Randomization-based confidence sets for the local average treatment effect
P. M. Aronow, Haoge Chang, Patrick Lopatto
TL;DR
This paper develops a randomization-based approach for constructing confidence sets for the Local Average Treatment Effect ($LATE$) in randomized experiments with noncompliance. It refines the Imbens–Rosenbaum framework by employing a studentized Anderson–Rubin statistic, ensuring finite-sample exactness under constant additive effects and asymptotic validity under heterogeneity, with a uniform guarantee over instrument strength. The authors extend the method to regression-adjusted settings, provide efficient Monte Carlo algorithms to compute the confidence sets exactly, and demonstrate favorable finite-sample performance in simulations and GOTV data applications.

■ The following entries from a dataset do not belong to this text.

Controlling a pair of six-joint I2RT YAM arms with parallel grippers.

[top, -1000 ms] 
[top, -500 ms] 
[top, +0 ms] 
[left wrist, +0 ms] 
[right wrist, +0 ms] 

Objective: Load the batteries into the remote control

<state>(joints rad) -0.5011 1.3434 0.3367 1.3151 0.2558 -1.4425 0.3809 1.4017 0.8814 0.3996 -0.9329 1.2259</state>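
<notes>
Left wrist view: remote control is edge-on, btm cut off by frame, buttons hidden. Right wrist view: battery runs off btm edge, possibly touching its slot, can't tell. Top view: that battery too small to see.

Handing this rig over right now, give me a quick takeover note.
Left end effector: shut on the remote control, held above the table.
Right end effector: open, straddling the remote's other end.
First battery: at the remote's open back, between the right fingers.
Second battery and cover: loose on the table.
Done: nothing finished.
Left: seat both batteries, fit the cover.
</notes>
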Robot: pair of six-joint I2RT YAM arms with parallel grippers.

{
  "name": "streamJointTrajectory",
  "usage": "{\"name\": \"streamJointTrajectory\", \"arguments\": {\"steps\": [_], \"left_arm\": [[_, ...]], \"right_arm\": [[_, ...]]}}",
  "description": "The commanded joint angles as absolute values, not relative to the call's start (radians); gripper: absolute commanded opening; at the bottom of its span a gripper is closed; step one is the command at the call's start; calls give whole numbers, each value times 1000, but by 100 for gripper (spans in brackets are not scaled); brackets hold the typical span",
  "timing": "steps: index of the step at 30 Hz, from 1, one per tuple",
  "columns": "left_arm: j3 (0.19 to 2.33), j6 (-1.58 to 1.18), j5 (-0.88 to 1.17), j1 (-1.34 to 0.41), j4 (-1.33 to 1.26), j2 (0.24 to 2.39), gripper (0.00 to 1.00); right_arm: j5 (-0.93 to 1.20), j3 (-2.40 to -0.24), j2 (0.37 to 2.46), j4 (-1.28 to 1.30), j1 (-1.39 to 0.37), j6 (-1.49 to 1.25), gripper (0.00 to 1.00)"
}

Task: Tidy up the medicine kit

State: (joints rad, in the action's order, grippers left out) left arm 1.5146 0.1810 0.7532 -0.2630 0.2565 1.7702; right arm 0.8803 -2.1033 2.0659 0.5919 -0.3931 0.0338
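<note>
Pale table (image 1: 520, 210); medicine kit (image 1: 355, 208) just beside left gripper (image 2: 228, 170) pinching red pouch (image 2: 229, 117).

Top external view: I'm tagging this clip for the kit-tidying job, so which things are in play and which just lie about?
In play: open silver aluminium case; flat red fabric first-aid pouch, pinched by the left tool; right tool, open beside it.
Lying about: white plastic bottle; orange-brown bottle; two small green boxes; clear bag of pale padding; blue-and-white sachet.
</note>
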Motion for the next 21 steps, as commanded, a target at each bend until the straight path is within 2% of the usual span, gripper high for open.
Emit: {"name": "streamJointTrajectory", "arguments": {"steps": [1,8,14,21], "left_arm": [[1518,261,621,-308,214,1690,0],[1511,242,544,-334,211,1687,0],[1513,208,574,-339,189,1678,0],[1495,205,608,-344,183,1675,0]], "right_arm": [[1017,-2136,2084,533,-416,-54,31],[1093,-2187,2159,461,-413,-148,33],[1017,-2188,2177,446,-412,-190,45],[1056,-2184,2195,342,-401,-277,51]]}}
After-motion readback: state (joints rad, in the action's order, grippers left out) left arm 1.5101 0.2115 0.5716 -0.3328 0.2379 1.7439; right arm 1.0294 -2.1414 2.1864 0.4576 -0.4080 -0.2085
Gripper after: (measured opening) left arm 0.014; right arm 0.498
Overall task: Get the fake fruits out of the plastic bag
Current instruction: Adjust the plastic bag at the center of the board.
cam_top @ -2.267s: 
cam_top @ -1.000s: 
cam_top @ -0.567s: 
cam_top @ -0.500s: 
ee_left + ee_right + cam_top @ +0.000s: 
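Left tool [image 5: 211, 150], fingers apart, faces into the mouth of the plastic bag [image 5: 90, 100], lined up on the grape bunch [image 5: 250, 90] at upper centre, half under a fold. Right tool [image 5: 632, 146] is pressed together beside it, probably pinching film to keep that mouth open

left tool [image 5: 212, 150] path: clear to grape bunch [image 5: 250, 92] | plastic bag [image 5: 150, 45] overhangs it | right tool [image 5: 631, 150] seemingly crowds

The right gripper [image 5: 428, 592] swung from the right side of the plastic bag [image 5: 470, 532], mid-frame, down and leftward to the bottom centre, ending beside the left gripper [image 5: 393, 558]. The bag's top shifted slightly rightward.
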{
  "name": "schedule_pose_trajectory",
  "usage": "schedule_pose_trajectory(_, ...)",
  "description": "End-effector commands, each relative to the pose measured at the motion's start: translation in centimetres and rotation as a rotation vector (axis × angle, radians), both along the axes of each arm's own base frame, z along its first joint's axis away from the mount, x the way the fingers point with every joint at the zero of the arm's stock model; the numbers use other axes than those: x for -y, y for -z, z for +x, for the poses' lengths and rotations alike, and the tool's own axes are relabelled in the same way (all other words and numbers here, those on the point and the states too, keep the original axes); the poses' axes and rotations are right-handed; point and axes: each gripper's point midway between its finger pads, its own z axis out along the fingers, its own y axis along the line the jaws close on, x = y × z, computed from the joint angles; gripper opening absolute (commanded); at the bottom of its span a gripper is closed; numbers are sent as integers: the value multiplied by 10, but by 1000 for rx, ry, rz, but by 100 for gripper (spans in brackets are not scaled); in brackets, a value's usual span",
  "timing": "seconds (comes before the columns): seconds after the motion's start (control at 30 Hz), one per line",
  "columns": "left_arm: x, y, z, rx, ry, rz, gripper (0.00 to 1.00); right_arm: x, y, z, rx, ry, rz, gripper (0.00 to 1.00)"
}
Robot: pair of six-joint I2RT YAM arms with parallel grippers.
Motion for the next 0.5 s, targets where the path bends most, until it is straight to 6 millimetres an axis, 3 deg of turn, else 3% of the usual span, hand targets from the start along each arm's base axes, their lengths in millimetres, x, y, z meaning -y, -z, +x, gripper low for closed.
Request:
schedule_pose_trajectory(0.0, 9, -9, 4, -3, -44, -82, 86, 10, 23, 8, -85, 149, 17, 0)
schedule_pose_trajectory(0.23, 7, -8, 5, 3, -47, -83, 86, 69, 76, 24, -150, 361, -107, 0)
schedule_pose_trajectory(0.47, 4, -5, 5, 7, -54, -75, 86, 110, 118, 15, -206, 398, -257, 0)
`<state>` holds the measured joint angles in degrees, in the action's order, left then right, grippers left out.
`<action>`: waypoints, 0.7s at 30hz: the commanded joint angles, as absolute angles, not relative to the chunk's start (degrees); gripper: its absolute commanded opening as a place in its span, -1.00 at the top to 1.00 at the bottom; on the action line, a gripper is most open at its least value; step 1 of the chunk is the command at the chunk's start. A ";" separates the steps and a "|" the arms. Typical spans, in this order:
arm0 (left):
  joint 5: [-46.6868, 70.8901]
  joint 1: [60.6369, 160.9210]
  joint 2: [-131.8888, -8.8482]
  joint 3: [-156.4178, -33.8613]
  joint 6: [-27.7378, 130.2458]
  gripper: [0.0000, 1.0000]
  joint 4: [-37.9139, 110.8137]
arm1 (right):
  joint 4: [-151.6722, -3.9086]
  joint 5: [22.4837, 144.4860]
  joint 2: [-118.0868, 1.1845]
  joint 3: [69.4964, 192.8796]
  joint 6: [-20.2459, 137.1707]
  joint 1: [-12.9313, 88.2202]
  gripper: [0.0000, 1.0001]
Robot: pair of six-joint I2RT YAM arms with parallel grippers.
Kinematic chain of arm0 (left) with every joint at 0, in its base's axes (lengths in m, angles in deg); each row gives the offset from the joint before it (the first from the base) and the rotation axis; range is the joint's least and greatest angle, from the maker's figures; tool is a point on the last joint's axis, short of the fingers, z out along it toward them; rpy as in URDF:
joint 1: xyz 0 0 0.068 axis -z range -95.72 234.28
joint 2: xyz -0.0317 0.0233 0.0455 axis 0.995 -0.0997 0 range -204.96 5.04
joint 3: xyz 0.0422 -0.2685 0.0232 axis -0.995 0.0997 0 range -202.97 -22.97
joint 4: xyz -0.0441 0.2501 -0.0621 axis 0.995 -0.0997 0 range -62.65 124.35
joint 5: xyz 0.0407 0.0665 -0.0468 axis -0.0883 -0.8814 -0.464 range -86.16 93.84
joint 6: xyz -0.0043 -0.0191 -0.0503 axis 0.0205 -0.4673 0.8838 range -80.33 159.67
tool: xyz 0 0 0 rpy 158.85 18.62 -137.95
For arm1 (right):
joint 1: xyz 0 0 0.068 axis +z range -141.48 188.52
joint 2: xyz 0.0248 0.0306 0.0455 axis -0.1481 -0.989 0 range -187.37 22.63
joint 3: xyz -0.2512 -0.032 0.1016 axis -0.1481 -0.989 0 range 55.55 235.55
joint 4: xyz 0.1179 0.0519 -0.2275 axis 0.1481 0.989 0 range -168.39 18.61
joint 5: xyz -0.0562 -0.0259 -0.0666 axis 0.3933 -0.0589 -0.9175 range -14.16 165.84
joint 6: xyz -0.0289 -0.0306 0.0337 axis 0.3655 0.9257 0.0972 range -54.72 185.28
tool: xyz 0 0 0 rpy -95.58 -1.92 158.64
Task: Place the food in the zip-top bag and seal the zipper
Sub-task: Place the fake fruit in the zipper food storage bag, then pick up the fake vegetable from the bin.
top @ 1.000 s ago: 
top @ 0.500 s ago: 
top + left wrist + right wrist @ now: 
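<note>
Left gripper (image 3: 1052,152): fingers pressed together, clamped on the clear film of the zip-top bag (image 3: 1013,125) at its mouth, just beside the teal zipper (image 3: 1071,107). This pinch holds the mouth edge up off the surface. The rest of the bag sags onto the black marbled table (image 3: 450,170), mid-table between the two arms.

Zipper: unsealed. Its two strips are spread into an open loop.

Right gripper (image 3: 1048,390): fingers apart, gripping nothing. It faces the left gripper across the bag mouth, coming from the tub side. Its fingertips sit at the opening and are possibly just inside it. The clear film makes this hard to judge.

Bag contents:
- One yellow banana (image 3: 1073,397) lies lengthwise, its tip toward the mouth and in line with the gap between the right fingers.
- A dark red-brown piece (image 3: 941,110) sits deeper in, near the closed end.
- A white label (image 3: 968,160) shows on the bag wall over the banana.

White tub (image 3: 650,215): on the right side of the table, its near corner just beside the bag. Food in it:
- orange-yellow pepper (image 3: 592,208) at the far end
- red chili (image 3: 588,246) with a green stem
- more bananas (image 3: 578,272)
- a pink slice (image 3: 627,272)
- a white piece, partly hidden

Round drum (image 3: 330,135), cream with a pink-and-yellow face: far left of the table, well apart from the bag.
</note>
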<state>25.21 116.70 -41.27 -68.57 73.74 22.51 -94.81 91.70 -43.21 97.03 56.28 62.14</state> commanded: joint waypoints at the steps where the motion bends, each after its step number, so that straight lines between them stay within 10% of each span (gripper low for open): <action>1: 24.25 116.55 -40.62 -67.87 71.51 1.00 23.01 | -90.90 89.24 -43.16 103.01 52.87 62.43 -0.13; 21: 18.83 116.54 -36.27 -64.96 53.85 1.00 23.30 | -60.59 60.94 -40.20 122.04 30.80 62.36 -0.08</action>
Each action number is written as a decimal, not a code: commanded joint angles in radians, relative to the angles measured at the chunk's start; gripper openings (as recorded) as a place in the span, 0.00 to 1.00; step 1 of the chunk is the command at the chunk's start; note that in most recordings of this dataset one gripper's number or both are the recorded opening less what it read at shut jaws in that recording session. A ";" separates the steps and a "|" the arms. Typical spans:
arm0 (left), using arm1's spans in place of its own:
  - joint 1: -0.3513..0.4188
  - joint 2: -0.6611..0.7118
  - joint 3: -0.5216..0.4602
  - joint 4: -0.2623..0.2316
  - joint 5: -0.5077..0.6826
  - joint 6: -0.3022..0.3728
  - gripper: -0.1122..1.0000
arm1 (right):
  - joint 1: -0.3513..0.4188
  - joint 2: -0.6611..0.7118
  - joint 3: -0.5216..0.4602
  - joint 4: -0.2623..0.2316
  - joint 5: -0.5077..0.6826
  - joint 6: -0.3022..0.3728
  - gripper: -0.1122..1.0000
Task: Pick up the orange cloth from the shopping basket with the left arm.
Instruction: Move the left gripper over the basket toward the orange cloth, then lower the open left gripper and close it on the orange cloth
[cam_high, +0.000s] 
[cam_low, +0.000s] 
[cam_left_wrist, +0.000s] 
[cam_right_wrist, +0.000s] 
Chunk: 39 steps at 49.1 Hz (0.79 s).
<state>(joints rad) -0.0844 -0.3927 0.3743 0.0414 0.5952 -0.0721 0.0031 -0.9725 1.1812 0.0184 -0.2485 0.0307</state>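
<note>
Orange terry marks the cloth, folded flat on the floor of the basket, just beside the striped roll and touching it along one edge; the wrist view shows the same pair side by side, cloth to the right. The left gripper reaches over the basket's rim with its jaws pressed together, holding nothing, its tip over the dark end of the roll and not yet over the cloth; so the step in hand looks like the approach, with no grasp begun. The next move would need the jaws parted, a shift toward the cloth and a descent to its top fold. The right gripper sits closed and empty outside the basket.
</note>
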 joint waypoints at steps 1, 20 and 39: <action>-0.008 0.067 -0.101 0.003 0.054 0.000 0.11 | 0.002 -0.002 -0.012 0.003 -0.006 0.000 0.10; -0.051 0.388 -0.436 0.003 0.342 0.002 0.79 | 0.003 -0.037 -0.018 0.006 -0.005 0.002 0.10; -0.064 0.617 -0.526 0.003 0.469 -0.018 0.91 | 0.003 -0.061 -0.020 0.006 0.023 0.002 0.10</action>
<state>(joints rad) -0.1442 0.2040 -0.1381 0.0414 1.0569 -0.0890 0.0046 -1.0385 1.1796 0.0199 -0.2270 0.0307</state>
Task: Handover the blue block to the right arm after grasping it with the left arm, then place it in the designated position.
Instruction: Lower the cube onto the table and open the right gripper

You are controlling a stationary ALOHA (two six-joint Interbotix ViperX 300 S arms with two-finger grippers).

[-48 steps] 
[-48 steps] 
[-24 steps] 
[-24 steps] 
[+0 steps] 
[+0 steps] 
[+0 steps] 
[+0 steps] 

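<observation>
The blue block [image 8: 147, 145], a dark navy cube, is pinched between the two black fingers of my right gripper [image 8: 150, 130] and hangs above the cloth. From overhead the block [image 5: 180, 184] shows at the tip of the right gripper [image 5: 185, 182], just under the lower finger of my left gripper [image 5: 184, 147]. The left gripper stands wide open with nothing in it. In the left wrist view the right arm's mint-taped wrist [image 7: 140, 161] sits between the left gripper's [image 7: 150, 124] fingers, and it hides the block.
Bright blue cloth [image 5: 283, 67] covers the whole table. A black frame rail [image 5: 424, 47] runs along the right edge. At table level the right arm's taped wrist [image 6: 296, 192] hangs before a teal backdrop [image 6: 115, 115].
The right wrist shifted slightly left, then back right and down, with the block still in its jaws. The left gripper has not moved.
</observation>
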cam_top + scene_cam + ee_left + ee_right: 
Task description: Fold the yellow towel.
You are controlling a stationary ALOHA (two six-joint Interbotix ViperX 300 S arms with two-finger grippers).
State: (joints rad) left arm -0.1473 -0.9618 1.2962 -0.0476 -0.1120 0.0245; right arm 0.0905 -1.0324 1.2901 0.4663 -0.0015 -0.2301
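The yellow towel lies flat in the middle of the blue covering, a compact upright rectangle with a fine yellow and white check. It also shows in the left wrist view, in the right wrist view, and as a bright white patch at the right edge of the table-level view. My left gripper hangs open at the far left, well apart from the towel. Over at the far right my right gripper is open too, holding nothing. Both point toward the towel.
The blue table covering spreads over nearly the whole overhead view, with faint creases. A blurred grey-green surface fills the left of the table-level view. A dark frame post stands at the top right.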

The resulting inference avoids reliance on large-sample normal approximations even with weak instruments and offers practical, robust tools for applied work in randomized experiments with noncompliance.
Abstract
We consider the problem of generating confidence sets in randomized experiments with noncompliance. We show that a refinement of a randomization-based procedure proposed by Imbens and Rosenbaum (2005) has desirable properties. Namely, we show that using a studentized Anderson--Rubin-type statistic as a test statistic yields confidence sets that are finite-sample exact under treatment effect homogeneity, and remain asymptotically valid for the Local Average Treatment Effect when the treatment effect is heterogeneous. We provide a uniform analysis of this procedure and efficient algorithms to construct the confidence set.